* **EXERCISE DETAILS**: Collect all lines containing the word "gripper" from the data.

* **COLLECTED MATERIAL**:
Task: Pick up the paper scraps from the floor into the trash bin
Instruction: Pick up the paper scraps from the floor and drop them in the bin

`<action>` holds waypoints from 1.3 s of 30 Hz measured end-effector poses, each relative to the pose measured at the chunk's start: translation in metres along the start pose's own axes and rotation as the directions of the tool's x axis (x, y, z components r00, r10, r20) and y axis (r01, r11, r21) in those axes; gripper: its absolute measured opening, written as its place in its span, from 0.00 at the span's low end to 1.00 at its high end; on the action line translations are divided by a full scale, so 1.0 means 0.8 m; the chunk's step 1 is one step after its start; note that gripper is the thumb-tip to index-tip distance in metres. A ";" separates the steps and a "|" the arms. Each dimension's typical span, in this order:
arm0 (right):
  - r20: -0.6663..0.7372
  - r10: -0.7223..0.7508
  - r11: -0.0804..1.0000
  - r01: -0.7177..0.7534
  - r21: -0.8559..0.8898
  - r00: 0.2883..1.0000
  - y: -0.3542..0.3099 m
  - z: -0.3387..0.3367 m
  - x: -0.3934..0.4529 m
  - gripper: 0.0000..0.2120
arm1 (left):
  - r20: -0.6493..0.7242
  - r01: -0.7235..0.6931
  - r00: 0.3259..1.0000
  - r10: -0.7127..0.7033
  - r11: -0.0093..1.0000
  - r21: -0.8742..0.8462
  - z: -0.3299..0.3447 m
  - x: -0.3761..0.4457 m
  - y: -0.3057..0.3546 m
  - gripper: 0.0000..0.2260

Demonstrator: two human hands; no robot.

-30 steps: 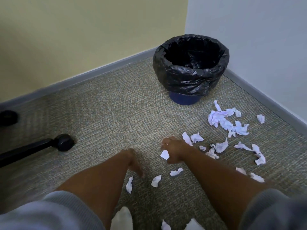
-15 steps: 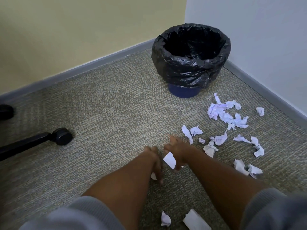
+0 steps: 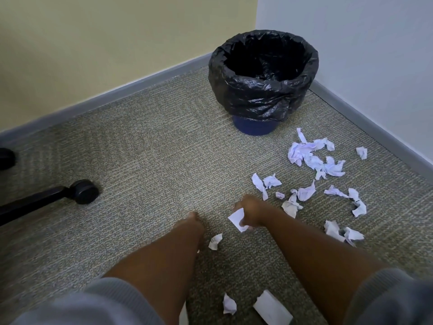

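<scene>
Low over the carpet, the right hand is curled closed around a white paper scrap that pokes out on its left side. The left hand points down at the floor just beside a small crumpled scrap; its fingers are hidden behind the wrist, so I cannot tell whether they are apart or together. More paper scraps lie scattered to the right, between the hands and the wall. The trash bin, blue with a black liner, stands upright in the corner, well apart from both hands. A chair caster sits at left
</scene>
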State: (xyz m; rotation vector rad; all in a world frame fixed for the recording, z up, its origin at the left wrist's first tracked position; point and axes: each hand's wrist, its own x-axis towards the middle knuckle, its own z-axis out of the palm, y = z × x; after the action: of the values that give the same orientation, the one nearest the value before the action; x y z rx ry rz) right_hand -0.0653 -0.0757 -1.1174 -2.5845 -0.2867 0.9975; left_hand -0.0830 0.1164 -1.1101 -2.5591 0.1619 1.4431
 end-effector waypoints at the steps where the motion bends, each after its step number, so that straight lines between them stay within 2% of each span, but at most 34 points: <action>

* **FINISHED EXERCISE**:
`<action>` holds waypoints from 1.3 s of 30 Hz measured end-effector poses, each relative to the pose measured at the chunk's start: translation in metres along the start pose's own axes and rotation as the directions of the tool's x axis (x, y, z components r00, r10, r20) and y axis (r01, r11, r21) in those axes; gripper: its absolute measured opening, written as its place in its span, from 0.00 at the span's low end to 1.00 at its high end; on the action line translations are divided by a full scale, so 1.0 means 0.8 m; the chunk's step 1 is one step after its start; note that gripper is the thumb-tip to index-tip distance in metres. A ";" separates the steps and a "|" the arms. Each dimension's typical span, in this order:
  - gripper: 0.0000..0.2120
  - gripper: 0.0000..0.2260

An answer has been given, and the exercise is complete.